We’ll have semi-familiar names (Jeffrey Lodin wrote the music for A Hundred Years into the Heart) and very familiar names — like Stephen Schwartz, whose Captain Louie tells about a kid who has moved to a new neighborhood and is a little ill at ease about going trick-or-treating on Halloween. This is not to be confused with a very different Halloween musical, The Chromium Hook, wherein two teens claim that a crazed killer is stalking their neighborhood. Some of the shows have been produced with success in other cities, including the felicitously titled The Big Voice: God or Merman? Some that I’ve admired in readings are getting another look, such as Barbara Campbell and Gary Schocker’s Far from the Madding Crowd, and Peter Gootkind’s Ducks and Lovers. The terrific composer Neil Berg has two shows in the festival: The Man Who Would Be King and Tim and Scrooge. Patricia Birch is directing Emma (based on Jane Austen); Jim and Bob Walton, as writers, take a look at middle-age in The Eyes Are the First Thing to Go; and Christiane Noll has the Barbara
Stanwyck role in Meet John Doe. There’ll be seminars, master classes, forums, and a night at Jim Caruso’s Cast Party — a networking event where the next Kris Stewart and Elizabeth Lucas may very well meet.

But the centerpiece of the festival will be Like You Like It, the musical that the powers-that-be judged worthy of its New Voices Prize, thus securing it a full production. I thought this update of the Bard’s As You Like It — book and lyrics by Sammy Buck, music by Daniel S. Acquisto — was marvelous when I saw it some time ago, so I’m sure looking forward to it now. The forest of Arden is now The Arden Mall; Rosalind is an academic achiever who lusts for varsity wrestler Orlando but doesn’t have the nerve to ask him out. So Rosalind disguises herself as a fraternity brother, and — well that’s just the start. I also love it that the show has a character named Audrey Shepherd.

Kevin McCollum
Kevin McCollum

Commented Stewart, “I believe something that Kevin McCollum (co-producer of Rent and Avenue Q) said: ‘I only want to produce things that look like they won’t work, because if you do something safe, you’re going to be 10 years behind the curve. By the time you get it up, everything’s moved on.’ He’s right. You’d better do something that people aren’t quite ready for; by the time you get it to the stage, they will be ready for it.”

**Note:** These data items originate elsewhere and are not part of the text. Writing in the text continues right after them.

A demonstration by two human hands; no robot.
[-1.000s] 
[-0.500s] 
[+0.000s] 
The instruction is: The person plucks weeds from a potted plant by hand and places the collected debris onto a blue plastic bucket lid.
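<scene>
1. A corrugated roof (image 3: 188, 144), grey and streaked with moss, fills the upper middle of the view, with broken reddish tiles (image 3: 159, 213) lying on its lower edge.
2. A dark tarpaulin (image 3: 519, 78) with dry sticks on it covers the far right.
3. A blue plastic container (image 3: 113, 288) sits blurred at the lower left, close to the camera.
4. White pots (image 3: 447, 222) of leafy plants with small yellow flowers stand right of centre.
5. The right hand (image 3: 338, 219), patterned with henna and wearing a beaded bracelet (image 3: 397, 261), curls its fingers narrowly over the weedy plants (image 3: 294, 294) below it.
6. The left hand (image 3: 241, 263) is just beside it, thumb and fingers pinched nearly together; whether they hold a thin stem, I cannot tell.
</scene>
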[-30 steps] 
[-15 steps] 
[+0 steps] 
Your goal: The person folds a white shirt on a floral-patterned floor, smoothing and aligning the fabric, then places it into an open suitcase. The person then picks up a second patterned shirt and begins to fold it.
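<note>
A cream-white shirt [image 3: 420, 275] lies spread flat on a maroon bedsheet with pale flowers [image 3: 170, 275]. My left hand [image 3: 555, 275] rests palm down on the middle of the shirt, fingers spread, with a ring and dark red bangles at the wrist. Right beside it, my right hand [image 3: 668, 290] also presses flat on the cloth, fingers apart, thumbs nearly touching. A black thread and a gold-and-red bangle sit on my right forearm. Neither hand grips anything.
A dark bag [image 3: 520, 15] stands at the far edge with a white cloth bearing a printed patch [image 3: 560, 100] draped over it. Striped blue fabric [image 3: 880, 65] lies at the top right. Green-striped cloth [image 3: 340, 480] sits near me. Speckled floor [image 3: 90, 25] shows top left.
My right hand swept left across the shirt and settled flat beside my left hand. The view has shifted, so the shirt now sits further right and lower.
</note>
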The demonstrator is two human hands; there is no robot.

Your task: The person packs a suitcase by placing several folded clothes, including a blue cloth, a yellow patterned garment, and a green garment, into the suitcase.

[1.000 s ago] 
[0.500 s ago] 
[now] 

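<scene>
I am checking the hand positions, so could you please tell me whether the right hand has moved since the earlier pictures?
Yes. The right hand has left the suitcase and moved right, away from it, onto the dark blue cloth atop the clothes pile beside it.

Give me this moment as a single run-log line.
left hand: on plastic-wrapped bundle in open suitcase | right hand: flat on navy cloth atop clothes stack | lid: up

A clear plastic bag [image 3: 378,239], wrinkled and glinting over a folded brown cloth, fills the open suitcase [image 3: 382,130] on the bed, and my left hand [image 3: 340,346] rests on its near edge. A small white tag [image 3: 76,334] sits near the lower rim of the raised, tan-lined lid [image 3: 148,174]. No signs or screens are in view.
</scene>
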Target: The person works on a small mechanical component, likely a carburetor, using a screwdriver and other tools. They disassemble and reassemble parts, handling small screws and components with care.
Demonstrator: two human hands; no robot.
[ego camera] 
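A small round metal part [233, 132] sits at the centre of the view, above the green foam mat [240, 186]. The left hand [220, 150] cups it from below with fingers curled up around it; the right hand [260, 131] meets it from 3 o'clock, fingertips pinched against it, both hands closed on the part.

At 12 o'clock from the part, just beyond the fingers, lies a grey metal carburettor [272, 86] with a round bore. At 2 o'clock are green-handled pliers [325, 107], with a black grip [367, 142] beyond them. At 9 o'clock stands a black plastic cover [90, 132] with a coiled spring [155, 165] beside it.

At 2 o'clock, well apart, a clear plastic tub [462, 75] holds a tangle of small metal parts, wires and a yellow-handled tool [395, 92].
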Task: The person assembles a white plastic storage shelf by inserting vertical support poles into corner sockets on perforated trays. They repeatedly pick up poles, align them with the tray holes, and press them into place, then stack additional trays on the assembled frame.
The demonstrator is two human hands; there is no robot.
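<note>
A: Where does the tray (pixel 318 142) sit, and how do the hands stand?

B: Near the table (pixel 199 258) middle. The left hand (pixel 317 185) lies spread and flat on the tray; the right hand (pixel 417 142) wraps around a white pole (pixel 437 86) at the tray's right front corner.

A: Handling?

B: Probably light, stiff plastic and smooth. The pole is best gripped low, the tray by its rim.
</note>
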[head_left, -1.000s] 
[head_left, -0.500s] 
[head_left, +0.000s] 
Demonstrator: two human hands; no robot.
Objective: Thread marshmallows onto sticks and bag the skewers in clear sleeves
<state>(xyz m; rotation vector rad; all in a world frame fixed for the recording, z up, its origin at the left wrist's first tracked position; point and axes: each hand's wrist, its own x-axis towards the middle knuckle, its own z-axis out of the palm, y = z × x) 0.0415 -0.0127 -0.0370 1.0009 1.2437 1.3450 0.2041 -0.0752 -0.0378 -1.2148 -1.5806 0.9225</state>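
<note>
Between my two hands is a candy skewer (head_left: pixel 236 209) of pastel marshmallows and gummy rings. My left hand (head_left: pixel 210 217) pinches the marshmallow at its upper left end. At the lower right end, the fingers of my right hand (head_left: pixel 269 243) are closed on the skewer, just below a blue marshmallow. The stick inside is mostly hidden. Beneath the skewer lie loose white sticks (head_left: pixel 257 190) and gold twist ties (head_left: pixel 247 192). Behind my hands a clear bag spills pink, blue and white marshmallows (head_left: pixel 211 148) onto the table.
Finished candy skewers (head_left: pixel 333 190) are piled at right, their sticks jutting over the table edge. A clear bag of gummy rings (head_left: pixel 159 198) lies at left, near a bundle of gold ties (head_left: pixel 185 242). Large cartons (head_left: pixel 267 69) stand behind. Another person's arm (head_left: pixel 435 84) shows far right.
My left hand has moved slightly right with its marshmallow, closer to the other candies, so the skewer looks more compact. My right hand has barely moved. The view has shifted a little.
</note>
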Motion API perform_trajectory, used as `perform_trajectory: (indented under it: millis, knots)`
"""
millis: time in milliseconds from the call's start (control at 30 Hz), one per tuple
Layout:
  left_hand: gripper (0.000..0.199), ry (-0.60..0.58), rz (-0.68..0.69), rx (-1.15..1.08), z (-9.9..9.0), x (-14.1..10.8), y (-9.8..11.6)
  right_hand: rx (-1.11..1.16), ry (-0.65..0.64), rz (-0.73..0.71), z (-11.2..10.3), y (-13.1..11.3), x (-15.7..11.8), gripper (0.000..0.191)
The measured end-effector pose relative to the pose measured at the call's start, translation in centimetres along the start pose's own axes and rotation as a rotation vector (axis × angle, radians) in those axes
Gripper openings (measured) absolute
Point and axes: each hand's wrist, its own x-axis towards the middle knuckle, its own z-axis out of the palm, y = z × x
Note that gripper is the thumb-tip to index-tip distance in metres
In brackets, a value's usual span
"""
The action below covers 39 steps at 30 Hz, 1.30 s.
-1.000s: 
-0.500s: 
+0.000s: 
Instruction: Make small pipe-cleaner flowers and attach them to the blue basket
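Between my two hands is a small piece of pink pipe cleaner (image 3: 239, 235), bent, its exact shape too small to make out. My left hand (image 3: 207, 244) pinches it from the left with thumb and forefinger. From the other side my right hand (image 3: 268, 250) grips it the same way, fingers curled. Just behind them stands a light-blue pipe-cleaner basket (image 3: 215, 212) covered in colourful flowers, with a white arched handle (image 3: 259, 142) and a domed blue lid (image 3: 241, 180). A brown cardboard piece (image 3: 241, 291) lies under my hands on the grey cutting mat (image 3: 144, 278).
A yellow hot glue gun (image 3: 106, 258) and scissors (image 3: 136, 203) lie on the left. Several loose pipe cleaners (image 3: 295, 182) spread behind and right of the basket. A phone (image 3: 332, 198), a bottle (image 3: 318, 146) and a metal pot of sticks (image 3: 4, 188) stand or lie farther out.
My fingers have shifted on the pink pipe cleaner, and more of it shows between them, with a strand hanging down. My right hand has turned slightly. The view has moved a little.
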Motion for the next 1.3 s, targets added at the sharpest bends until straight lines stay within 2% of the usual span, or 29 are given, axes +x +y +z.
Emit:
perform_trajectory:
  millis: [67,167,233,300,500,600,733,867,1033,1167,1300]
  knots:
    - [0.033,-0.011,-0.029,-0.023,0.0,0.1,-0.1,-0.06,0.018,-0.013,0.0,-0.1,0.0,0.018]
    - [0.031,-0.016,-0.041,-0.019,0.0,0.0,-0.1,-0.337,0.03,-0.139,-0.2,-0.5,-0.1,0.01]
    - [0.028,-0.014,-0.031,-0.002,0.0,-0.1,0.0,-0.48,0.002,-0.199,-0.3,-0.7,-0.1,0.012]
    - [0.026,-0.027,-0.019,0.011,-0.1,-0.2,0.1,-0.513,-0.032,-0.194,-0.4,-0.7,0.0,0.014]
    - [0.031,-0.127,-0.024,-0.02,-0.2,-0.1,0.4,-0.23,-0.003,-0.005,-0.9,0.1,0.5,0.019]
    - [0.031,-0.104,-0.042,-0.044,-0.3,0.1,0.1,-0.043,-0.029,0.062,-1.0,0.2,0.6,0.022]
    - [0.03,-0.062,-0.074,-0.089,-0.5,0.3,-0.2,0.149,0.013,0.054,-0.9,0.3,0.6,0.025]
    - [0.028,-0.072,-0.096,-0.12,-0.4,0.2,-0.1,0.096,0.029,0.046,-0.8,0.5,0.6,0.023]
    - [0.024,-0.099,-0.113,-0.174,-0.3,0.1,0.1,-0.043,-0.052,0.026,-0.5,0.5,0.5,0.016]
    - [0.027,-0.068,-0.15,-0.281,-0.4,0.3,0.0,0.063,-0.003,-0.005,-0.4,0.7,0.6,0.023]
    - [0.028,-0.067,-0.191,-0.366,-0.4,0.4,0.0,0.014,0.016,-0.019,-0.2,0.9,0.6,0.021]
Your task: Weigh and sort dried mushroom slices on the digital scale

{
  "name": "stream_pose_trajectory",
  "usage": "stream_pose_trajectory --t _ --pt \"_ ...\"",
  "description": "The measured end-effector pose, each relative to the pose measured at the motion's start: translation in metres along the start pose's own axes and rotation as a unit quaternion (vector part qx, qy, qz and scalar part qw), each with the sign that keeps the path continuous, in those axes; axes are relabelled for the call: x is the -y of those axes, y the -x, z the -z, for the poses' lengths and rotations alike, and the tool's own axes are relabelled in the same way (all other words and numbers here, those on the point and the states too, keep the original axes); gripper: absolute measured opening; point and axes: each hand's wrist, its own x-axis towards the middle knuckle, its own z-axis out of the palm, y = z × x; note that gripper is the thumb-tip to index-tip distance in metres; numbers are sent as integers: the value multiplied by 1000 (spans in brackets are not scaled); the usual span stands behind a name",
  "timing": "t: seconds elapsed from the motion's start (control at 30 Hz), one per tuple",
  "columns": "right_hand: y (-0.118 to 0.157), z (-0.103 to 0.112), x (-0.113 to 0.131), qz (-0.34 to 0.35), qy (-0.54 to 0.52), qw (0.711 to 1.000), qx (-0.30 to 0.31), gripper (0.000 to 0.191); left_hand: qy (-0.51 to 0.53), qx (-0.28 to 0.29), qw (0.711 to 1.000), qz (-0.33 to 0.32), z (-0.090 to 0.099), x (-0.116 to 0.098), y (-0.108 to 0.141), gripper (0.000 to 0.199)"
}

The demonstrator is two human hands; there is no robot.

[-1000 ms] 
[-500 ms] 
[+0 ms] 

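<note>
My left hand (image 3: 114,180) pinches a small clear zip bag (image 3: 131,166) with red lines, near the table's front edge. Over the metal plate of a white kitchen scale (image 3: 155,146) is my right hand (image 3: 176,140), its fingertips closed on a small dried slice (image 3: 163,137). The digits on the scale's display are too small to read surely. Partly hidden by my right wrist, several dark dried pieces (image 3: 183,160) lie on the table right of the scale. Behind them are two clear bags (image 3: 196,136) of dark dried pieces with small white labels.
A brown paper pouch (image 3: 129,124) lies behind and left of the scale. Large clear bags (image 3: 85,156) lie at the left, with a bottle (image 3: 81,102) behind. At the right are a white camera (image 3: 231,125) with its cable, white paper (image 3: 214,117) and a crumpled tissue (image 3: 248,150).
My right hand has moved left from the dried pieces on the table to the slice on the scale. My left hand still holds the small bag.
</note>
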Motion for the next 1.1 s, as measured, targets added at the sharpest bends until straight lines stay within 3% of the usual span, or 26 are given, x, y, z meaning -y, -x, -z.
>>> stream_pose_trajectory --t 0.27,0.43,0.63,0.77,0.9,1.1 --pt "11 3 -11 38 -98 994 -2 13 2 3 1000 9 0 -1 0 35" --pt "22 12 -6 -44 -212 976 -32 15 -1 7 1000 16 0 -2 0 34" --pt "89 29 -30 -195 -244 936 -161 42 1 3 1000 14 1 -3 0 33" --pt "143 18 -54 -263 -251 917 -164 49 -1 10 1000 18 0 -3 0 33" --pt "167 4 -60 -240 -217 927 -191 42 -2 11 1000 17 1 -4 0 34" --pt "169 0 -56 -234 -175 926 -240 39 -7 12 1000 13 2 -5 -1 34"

When Lucas told me that she was doing a Movie Musicals Series, my eyes glazed over, for I expected her to gurgle with excitement as she told me that she’d be showing Singin’ in the Rain and West Side Story with the Big Drawing Card of projection on big screens. Hardly; Lucas has much more vision than I. She’s featuring the works of new directors, including herself. One of the offerings is her 16-minute musical film Isabella Rico, about a woman whose bridegroom really meant it when he said that he’d give up the drug business once they were married — but he’s assassinated on their wedding day, and now she has inherited his business.

“I was interested in doing movie musicals before Chicago,” Lucas insisted. “Even before Moulin Rouge. So were a lot of other people.” Additional films to be screened in the festival include Jesus Christ, Vampire Hunter, Deliverance: The Musical, and Fairies. For those who missed Hedwig and the Angry Inch and Broadway: The Golden Age on the big screen, they’ll be on view, as well. All of the films will be shown at the AMC Theatres Empire 25, located at 234 West 42nd Street.

Tickets are priced at $10 for the movies, $19 for the live shows. “We’re going to get these works in front of audiences that wouldn’t typically come because of the price barrier, because they don’t know how to buy a ticket, because they don’t think it’s for them,” says Lucas — and, this time, I’m not going to doubt her.